_REQUIREMENT_.
From the line containing "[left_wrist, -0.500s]" to the last line of the listing, both included, copy every line exactly and drop the pictures.

_DATA_.
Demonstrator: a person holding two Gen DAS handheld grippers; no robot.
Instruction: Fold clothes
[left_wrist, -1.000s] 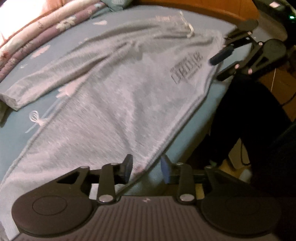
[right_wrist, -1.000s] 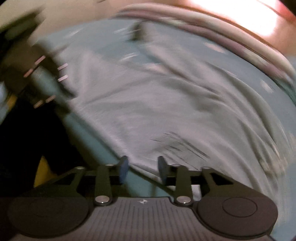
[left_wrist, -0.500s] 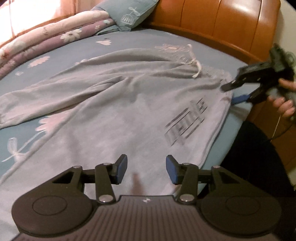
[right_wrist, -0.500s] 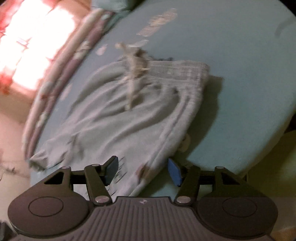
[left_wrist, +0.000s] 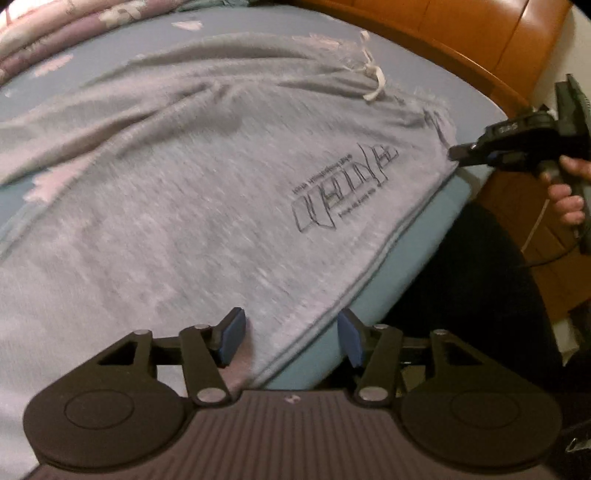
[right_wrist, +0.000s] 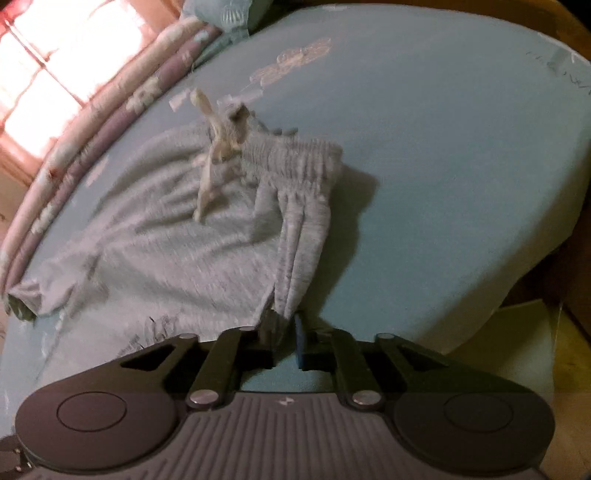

_PROBLEM SOLUTION_.
[left_wrist, -0.500s] 
[right_wrist, -0.500s] 
[left_wrist, +0.000s] 
[right_wrist, +0.000s] 

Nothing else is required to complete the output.